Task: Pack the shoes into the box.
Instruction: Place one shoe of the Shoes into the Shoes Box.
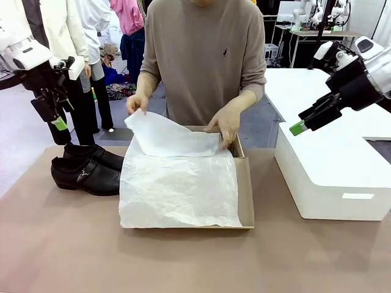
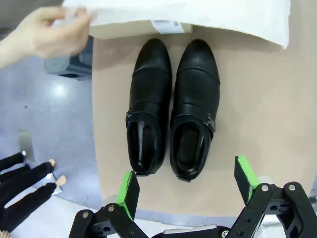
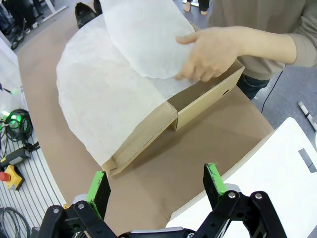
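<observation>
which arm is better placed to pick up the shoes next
Left: the left gripper hangs open directly over the shoes, while the right gripper is by the white box, with the cardboard box between it and them.

No lettering is legible. Left wrist view, 12 o'clock: a sticker [image 2: 167, 26] on the end wall of the box [image 2: 124, 30], its print too fine to read. Front view, 12 o'clock: a small dark emblem [image 1: 224, 53] on the person's sweater [image 1: 201, 85], wordless. Front view, 4 o'clock: a pale rectangular label [image 1: 357, 196] on the white box [image 1: 324, 183], unreadable.
</observation>
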Robot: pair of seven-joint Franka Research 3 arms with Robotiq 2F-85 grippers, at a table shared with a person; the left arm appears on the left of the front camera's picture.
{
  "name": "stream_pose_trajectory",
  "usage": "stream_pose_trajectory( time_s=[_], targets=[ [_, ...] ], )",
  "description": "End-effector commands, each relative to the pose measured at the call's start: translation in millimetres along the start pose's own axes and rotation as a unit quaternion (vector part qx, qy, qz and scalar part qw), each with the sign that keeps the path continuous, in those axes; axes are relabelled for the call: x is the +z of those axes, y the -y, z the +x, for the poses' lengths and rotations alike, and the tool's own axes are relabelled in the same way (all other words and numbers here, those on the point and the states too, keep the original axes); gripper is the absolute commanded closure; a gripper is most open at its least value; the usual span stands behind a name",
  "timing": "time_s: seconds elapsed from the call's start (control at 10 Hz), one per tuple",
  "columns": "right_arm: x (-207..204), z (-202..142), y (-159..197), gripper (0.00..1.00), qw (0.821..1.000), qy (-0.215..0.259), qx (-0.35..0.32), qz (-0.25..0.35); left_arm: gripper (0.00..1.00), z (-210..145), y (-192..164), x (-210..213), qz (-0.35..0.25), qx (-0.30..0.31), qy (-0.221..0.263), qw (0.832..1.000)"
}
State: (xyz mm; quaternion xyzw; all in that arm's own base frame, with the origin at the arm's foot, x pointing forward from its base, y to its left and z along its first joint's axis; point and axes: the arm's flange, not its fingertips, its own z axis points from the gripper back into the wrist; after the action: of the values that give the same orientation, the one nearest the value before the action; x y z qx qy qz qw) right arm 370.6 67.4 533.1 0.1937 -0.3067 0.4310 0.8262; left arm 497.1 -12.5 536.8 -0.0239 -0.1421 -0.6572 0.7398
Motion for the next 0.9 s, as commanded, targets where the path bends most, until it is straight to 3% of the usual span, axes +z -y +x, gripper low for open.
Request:
stream_pose_trajectory(
  time_s=[0.0,0.4,0.8],
  targets=[
    [-1.3,1.2,2.9,0.0,1.0,0.012,0.004,0.007,0.0,-8.7,-26.7,-4.0,-0.012,-0.025,-0.026,0.999],
    [-1.3,1.2,2.9,0.0,1.0,0.012,0.004,0.007,0.0,-20.7,-71.5,-37.4,-0.026,-0.027,-0.054,0.998],
    [-1.3,1.2,2.9,0.0,1.0,0.012,0.004,0.007,0.0,-28.3,-90.8,-67.0,-0.04,-0.042,-0.055,0.997]
  ],
)
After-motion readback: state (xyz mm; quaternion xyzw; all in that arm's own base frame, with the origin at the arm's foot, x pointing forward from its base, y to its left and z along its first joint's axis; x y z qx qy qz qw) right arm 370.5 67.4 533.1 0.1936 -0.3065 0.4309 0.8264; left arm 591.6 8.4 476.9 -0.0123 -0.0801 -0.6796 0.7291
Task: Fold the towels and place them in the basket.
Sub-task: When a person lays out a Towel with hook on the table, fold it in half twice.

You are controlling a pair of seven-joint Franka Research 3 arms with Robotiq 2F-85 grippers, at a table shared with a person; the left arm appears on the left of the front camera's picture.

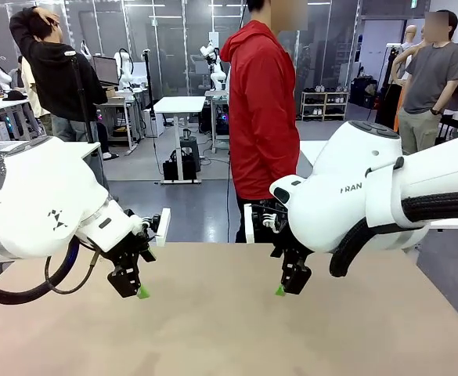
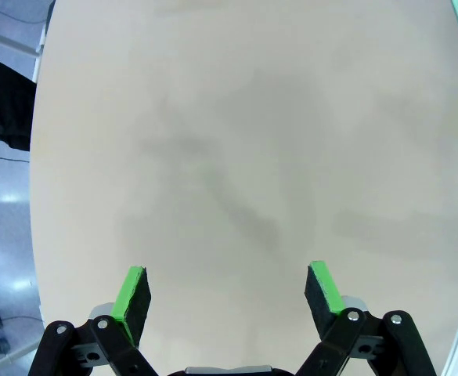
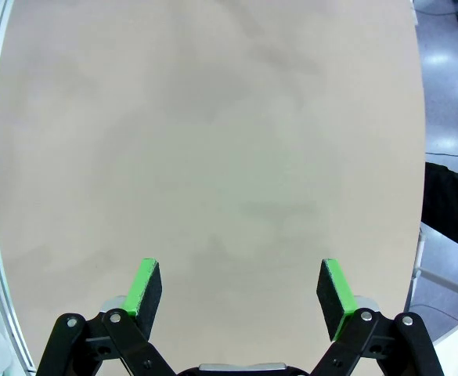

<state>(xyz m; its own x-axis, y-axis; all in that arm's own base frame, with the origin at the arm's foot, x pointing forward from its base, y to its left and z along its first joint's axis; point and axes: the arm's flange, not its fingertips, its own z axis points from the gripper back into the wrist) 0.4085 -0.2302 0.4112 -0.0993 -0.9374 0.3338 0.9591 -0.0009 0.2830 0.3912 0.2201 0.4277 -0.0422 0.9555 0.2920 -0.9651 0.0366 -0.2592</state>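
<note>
Left fingers (image 2: 132,299) stand spread wide with nothing between their green pads, and the right fingers (image 3: 146,291) are spread just as wide and hold nothing either. In the front view both pairs hang tips-down just above the counter (image 1: 229,337), level with each other, with an open stretch of tan surface between them. Ahead of each pair, along the line the fingers point, lies only that plain surface.

Where the towels and the basket lie from the fingers I cannot tell. So the towels' long axis, and the side from which a grasp would meet them, cannot be judged yet. Beyond the fingers, at the far edge of the counter, stands a person in a red jacket (image 1: 261,117). This person is almost straight beyond the right fingers (image 1: 295,276) and well off to one side of the left fingers (image 1: 127,278).

My judgement is that the task has not begun. If the cloth comes from the person's side, the right fingers are the nearer pair. The left ones would have to reach across the middle to take the opposite edge for a fold.
</note>
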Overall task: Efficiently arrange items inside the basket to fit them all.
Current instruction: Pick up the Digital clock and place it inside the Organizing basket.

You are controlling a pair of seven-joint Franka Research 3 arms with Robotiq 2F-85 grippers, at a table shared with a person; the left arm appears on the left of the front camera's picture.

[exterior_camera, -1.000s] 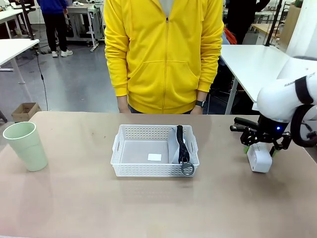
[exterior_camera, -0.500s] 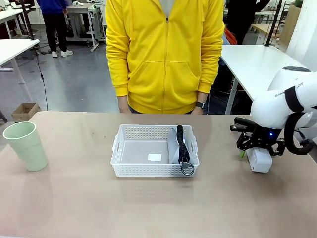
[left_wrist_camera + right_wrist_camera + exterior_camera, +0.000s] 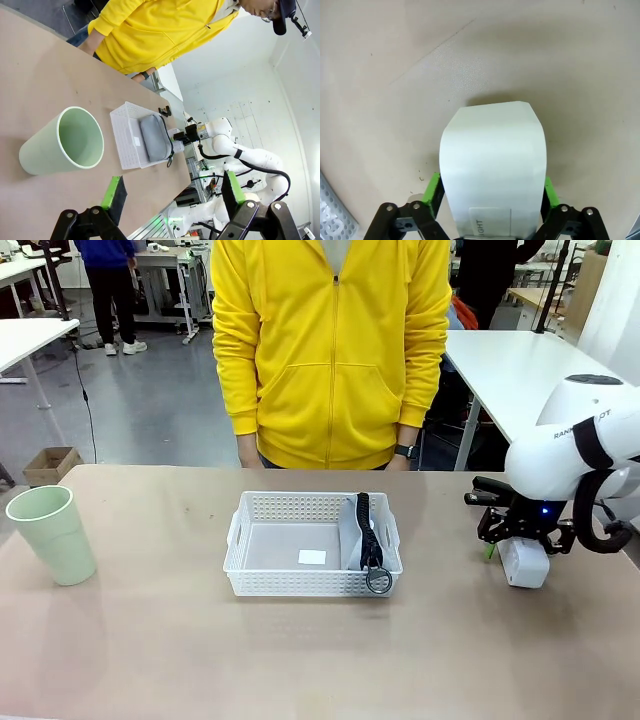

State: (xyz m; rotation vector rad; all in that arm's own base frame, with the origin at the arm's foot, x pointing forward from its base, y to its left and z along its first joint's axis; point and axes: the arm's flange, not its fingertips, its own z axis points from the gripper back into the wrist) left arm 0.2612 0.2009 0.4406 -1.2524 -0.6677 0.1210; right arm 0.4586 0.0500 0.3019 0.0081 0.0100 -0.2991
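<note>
white plastic first: the box (image 3: 524, 562) stands on the table (image 3: 300, 660) at your far right, well apart from the basket (image 3: 300, 585). your right claw (image 3: 522, 548) comes down over it from above. in the right wrist view the box (image 3: 492, 165) sits between the two green pads (image 3: 434, 192), and both pads press its sides, so the right claw (image 3: 491, 192) is closed on the box. its bottom looks to rest on the tabletop. a label with print shows on the near face, partly cut off by the picture's edge. the basket sits at the middle of the table, in front of a person in a yellow hoodie (image 3: 330, 350) who stands at the far side with arms hanging down. inside it, the grey pouch (image 3: 352, 540) lies along the right end. its black strap (image 3: 364, 525) runs over the top toward you. the metal ring (image 3: 378, 580) hangs over the near rim. a small white slip (image 3: 312, 557) lies on the basket floor, and the rest of the floor is bare. the cup (image 3: 52, 533) stands upright near the left edge of the table, well apart from the basket. in the left wrist view your left claw (image 3: 172, 192) hangs spread wide with nothing between its pads. the cup (image 3: 65, 142) is ahead of it, and the pouch (image 3: 154, 137) is farther off in the basket.
</note>
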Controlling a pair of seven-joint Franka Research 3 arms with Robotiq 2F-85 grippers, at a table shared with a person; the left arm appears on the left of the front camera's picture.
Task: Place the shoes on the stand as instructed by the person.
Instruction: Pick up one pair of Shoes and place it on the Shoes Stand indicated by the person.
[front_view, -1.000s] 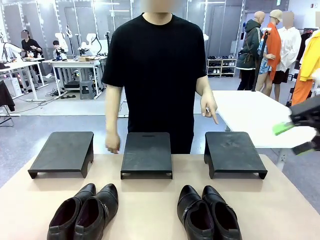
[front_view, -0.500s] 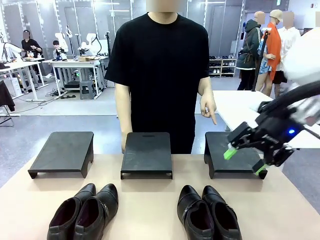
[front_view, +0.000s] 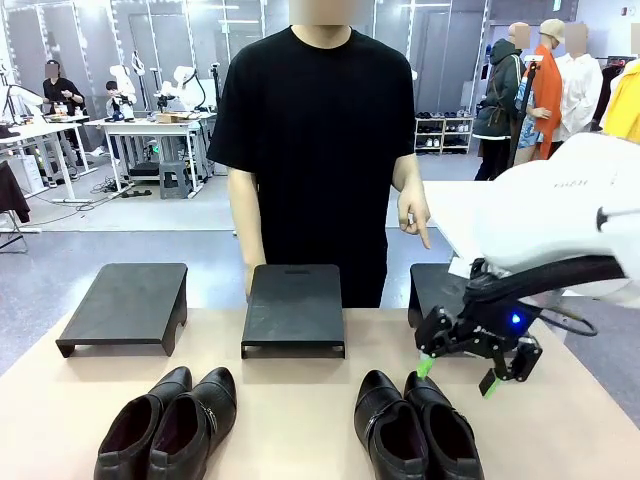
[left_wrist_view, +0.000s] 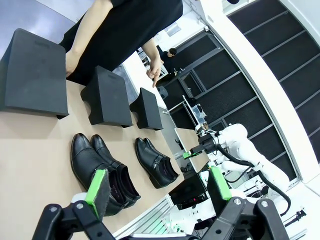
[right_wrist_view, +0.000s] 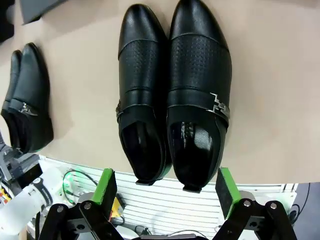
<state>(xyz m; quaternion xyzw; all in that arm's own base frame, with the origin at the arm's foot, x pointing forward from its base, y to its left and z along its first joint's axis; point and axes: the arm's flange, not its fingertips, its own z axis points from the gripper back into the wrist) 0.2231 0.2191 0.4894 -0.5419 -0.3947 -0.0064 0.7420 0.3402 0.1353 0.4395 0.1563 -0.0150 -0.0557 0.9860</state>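
Four shoes (front_view: 190, 425) and three stands (front_view: 293, 308) sit on a tan table (front_view: 290, 400) in a workroom. The left claw (left_wrist_view: 157, 184) and right claw (front_view: 457, 375) are open and empty.

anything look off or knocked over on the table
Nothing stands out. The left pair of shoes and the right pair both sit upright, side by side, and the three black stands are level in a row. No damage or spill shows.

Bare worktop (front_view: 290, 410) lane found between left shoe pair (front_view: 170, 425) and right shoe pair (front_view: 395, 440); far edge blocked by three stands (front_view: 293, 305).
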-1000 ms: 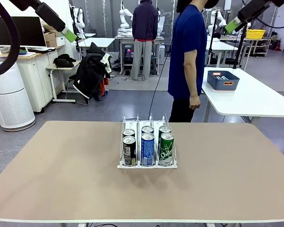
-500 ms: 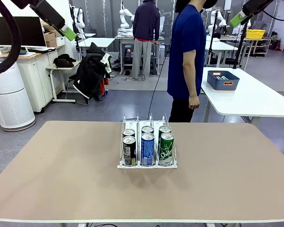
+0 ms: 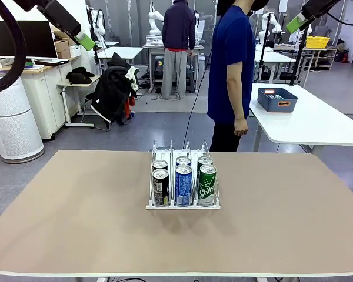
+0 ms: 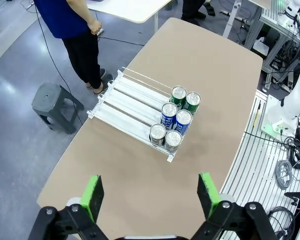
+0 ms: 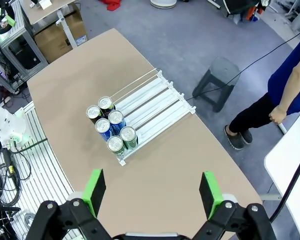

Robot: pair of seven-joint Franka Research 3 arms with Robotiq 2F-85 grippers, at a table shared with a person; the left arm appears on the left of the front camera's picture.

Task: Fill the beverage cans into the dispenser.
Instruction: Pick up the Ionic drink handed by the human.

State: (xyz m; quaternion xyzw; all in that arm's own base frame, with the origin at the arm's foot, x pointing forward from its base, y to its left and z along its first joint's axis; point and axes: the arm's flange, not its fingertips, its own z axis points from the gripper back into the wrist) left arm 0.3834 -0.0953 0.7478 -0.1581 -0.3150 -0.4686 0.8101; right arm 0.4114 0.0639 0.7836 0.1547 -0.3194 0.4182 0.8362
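While white script reads "Chil", green can (image 3: 207, 184) fronts dispenser (image 3: 182, 206) right lane.

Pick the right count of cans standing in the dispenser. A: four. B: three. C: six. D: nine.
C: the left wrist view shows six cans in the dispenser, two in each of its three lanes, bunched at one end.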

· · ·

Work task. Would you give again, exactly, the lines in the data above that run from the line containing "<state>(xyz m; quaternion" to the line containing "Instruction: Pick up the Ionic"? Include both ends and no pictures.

Your solution.
<state>(xyz m; quaternion xyzw; all in that arm's own base frame, with the origin at the arm's foot, x pointing forward from its base, y to its left and z along its first joint's axis; point and axes: the arm's flange, not its fingertips, its own z axis points from the gripper back into the wrist) 0.2231 0.2191 0.4894 -0.5419 -0.3947 -0.0064 0.7420 0.3402 0.1353 0.4395 0.1563 -0.0150 -0.0557 0.9860</state>
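Four shoes (front_view: 190, 425) and three stands (front_view: 293, 308) sit on a tan table (front_view: 290, 400) in a workroom. The left claw (left_wrist_view: 157, 184) and right claw (front_view: 457, 375) are open and empty.

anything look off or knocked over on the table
Nothing stands out. The left pair of shoes and the right pair both sit upright, side by side, and the three black stands are level in a row. No damage or spill shows.

Bare worktop (front_view: 290, 410) lane found between left shoe pair (front_view: 170, 425) and right shoe pair (front_view: 395, 440); far edge blocked by three stands (front_view: 293, 305).
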-1000 ms: 
-500 ms: 
+0 ms: 
+0 ms: 
+0 ms: 

Robot: pair of seven-joint Franka Research 3 arms with Robotiq 2F-85 grippers, at a table shared with a person; the left arm appears on the left of the front camera's picture.

Task: Fill the beverage cans into the dispenser.
Instruction: Pick up the Ionic drink handed by the human.

Nothing else belongs in the output.